In einem rheinnahen Viertel meiner Geburtsstadt Düsseldorf ist ein alter - nicht mehr benutzter - Friedhof auf einem 'Block' jeweils zwischen Hauptverkehrsstraßen. Wenn er nicht unter Denkmalschutz stünde, wer weiß, ob die Fläche nicht schon längst bebaut wäre.

Dein Text bringt mich zum Sinnieren ...

Liebe Grüße
Petra
 
Hallo Petra!

In meiner Stadt gibt es einen besonders schönen, bewaldeten Urnenfriedhof.
Schon als Kind durfte ich dort Eichhörnchen füttern gehen.
Obwohl ich kaum jemanden kenne, der dort in einer Urne begraben liegt, gehe ich auch heute noch gern im Urnenhain spazieren.
Ist schon eine ganz eigene Atmosphäre.

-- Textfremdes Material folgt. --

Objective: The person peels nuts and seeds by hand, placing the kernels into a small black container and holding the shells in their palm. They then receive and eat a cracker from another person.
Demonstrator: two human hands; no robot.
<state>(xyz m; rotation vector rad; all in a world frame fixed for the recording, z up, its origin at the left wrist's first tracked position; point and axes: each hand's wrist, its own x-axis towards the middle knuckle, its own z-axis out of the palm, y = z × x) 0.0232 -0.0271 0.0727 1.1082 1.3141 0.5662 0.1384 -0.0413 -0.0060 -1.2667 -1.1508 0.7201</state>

Ein kleiner Bach schlängelt sich durch, die oft verwucherten Gräber mit oft interessanten Inschriften, der dichte Baumbestand, Bänke laden zum Verweilen ein…

Auch der Zentralfriedhof in Wien hat mich seinerzeit beeindruckt.
Wo Prominente bestattet sind, geht es allerdings oft weniger besinnlich zu. Das verkommt dann ein bisschen zur trubeligen Pilgerstätte.
Als wir damals in Paris waren, hatten mein Mann und ich schon auch überlegt, Jim Morrison einen Besuch abzustatten – es hat sich dann aber doch nicht ergeben. Im Nachhinein vielleicht schade.

Haben schon was für sich, diese Friedhöfe.

Mit liebem Gruß,

Erdling
 

petrasmiles

Mitglied
Lieber Erdling,

vielleicht hat Paris da ein anderes Verhältnis zu Prominenz - oder bei ihnen liegen andere Arten von Prominenten.

Das Grab von Jim Morrison - fast hätte man es übersehen, halb verdeckt von einem verwachsenen Baum; gerade mal - vielleicht - gefegt. Als wir dort waren, schienen nur wenige Trauernde unterwegs zu sein - ihrem Gebaren nach, nicht der Kleidung. Es war irgendein Ort mit historischer Relevanz - wie so viele in dieser Stadt. Gerade mal eine ungeschickte Kopie als Plan für Pilger - den man braucht, so weitläufg ist das Gelände und so versteckt die Toten.
Pére Lachaise ist ein guter Ort, um vanitas zu begreifen - und gleichzeitig das Leben zu lieben. Vielleicht ist es das, was Friedhöfen allgemein eigen ist.